A couple of years ago, “Rwanda made eliminating childhood malnutrition a national priority, and with better logistics they succeeded almost immediately, reducing cases of severe malnutrition by up to 89%.” Zipline has to delivery fewer of the RUTFs used to fight malnutrition because it’s helped practically eliminate the issue in two years. In their place, Ryan said, Zipline is delivering more products like vaccines and supplements that help kids have a healthier childhood instead of simply surviving.
This is huge, that we’re at this point in civilization. For some reason, I clearly remember talking to somebody in line at Alpine Bagels in college about this idea: that all of these interventions that could help people in developing countries were actually cheap and simple, but that getting those cheap, simple solutions to people was the problem.
Now, we live in a world in which we can put those cheap, simple solutions in an autonomous drone that navigates itself to the remote areas in need. Just fly right over the challenge.
Half of childhood deaths are linked to malnutrition, per Our World in Data: “In 2021, 4.7 million children under the age of five died; 2.4 million of those were attributed to child and maternal malnutrition.” We can save millions of kids’ lives every year not with miracle drugs, but with logistics.
Zipline and Waymo might be two of the best longevity drugs we have.
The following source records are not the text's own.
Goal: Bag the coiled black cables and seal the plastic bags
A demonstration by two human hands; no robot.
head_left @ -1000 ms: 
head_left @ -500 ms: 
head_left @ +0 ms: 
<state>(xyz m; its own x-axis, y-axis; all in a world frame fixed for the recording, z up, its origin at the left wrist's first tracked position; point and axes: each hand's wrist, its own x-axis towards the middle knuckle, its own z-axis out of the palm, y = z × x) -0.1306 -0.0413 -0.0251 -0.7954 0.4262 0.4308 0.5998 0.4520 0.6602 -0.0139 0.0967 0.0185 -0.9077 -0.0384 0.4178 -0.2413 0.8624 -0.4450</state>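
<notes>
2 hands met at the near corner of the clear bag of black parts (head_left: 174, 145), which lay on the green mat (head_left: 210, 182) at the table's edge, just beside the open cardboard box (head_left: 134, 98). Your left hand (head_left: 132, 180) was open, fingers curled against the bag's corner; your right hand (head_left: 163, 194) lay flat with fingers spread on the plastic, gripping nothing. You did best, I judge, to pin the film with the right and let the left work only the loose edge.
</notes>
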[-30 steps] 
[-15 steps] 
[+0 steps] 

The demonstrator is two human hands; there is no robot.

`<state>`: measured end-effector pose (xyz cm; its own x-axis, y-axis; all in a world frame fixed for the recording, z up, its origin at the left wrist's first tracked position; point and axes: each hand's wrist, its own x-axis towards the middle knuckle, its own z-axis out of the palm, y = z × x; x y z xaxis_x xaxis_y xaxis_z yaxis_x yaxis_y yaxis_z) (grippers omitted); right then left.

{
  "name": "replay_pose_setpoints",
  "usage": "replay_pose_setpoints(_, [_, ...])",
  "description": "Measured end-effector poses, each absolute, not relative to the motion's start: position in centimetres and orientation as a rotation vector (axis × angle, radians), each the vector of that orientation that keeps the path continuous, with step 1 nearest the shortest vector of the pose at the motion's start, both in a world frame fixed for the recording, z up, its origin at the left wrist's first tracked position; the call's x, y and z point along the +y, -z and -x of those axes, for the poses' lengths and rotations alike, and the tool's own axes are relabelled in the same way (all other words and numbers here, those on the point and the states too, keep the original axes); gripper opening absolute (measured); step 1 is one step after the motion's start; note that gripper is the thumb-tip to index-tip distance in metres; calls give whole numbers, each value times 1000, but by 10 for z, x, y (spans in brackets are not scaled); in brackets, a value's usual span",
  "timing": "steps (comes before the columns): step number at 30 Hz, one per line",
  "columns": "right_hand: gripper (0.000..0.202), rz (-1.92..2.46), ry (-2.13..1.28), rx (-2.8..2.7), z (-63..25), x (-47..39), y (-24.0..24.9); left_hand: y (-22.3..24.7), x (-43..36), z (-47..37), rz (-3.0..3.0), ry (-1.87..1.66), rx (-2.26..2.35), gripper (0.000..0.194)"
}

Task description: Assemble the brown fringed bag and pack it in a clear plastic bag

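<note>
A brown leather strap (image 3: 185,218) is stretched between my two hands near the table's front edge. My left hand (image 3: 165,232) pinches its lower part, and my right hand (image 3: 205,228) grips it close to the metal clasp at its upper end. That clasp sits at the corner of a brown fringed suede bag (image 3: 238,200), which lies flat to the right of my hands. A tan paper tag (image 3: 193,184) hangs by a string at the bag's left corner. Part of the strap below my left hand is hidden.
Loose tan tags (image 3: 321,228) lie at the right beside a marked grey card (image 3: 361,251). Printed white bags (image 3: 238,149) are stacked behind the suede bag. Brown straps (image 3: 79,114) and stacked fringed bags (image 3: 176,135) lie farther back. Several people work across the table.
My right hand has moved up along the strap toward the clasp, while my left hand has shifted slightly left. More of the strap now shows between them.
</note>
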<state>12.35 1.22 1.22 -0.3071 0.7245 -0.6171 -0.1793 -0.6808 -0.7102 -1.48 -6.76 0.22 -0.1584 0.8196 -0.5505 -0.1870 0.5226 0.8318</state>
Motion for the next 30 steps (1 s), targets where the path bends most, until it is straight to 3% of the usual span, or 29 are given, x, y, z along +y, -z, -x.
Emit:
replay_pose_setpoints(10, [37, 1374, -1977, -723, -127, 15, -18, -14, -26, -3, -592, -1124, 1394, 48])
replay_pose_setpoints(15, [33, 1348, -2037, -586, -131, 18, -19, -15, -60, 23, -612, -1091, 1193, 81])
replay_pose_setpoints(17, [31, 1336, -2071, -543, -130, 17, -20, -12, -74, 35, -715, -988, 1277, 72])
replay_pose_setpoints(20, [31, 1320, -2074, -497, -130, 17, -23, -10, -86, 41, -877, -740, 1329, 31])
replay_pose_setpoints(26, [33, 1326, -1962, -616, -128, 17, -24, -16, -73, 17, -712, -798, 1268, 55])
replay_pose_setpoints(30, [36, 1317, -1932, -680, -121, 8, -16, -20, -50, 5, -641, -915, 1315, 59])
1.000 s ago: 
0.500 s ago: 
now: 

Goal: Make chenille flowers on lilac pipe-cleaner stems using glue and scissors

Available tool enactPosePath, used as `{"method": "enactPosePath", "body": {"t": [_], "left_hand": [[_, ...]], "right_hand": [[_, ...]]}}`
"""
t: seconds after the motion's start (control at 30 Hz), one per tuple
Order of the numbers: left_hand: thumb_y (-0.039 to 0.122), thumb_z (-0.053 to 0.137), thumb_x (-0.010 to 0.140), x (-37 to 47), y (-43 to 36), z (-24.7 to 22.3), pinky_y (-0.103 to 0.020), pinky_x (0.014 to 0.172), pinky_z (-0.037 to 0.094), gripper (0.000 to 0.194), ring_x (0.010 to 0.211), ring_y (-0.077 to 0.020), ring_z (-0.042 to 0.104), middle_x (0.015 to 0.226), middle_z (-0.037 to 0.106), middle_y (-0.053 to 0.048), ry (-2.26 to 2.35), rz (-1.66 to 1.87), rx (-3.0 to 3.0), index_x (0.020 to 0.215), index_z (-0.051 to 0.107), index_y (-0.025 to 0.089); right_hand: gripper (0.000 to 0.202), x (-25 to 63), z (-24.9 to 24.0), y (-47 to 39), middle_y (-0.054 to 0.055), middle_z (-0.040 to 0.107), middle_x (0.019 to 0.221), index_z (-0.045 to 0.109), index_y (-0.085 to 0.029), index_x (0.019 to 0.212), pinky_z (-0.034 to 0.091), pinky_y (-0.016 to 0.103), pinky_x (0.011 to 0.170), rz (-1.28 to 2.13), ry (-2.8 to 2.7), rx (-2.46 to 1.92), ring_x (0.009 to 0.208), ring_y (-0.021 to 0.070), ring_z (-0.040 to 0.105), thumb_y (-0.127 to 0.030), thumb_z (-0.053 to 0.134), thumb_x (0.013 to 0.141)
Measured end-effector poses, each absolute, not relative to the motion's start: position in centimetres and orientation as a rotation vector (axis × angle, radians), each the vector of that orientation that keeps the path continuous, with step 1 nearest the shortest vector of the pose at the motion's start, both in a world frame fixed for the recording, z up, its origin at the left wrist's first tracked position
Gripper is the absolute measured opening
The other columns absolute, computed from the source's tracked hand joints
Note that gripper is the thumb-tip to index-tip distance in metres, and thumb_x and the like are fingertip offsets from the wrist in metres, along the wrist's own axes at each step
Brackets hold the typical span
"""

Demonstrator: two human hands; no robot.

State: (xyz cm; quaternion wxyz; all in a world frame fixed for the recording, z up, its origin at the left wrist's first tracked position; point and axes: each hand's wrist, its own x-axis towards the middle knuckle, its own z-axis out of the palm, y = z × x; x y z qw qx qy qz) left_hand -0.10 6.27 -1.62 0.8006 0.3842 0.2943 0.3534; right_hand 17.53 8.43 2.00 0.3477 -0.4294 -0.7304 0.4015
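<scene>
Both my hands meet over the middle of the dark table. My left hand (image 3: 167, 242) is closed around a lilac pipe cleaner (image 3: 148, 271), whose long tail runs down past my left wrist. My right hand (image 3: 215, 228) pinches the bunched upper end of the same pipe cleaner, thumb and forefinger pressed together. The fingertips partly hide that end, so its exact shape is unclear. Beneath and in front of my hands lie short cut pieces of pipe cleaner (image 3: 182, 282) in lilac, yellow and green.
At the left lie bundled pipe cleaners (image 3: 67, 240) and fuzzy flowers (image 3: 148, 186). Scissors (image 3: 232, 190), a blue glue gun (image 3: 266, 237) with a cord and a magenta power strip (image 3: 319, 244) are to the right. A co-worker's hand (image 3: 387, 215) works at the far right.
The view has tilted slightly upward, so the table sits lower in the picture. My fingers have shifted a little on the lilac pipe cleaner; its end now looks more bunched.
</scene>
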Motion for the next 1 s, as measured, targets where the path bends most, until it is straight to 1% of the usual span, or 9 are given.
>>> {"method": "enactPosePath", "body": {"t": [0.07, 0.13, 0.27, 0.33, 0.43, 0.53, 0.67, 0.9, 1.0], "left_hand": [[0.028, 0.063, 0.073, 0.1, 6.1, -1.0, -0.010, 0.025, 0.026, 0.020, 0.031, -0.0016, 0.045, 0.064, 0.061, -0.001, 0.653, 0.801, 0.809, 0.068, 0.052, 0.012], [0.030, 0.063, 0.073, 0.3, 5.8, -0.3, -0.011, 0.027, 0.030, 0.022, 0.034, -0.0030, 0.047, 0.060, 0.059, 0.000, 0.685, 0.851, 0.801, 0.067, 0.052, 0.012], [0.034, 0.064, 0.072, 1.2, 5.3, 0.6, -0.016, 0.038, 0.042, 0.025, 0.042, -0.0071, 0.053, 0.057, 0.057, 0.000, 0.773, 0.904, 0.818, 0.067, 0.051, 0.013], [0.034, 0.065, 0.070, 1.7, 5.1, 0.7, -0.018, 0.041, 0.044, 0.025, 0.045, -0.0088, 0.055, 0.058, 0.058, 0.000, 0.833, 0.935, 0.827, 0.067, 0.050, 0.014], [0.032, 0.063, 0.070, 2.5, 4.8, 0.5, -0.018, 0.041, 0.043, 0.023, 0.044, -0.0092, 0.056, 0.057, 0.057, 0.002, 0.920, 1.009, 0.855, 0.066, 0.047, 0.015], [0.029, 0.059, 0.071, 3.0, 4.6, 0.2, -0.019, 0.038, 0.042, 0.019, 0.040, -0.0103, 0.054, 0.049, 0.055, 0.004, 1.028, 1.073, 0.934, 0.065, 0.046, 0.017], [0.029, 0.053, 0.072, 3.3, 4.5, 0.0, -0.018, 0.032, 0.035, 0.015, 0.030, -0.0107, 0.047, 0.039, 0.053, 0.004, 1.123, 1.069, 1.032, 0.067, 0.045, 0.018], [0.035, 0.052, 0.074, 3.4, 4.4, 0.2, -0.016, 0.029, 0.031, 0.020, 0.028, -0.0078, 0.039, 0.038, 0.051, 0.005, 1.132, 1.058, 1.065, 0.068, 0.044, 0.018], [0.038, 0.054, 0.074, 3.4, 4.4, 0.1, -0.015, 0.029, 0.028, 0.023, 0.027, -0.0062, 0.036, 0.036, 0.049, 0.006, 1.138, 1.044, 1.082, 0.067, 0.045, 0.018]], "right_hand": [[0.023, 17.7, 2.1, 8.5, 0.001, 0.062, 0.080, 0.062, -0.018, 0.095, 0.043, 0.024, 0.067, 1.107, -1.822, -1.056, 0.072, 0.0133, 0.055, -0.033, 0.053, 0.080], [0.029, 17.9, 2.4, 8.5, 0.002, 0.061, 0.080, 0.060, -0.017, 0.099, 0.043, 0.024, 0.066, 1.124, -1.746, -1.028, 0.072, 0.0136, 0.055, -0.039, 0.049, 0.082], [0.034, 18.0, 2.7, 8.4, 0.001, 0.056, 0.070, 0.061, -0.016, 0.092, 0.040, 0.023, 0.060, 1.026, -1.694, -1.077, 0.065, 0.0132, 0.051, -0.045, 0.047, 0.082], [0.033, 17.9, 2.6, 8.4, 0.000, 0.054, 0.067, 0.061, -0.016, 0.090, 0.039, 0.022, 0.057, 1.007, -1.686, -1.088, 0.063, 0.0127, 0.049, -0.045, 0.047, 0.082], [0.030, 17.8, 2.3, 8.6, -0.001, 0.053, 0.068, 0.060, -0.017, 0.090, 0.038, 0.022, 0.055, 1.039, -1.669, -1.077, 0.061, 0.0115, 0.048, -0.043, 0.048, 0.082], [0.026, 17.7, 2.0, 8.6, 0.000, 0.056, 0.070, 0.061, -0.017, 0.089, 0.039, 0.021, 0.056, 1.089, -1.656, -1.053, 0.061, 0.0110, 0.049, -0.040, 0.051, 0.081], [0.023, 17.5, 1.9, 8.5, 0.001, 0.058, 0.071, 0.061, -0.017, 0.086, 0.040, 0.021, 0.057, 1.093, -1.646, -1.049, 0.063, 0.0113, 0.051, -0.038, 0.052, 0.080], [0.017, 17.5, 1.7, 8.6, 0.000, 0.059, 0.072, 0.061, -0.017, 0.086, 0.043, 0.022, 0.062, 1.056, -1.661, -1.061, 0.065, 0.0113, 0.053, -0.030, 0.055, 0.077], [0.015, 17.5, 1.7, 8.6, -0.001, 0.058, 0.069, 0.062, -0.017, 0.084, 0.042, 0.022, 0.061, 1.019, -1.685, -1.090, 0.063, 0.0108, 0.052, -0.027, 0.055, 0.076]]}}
More good news, then: last week, Zipline announced a $150M pay-for-performance deal with the US State Department to expand its medical drone delivery across Rwanda, Ghana, Nigeria, Kenya, and Côte d’Ivoire over the next three years. The goal is to triple network coverage from 5,000 to 15,000 health facilities and reach up to 100 million people who will now be able to receive lifesaving drugs and food from drones that fly themselves through the sky like little avian miracles. What a world.
(2) Dells Donate $6.25 billion to 25 million children
Michael Dell on X
Susan and I believe the smartest investment we can make is in children. That’s why we’re so excited to contribute $6.25 billion from our charitable funds to help 25 million children start building a strong financial foundation through Invest America.
This one is exactly what it sounds like: Michael and Susan Dell are contributing $250 to 25 million children, a total of $6.25 billion, through the new Invest America program.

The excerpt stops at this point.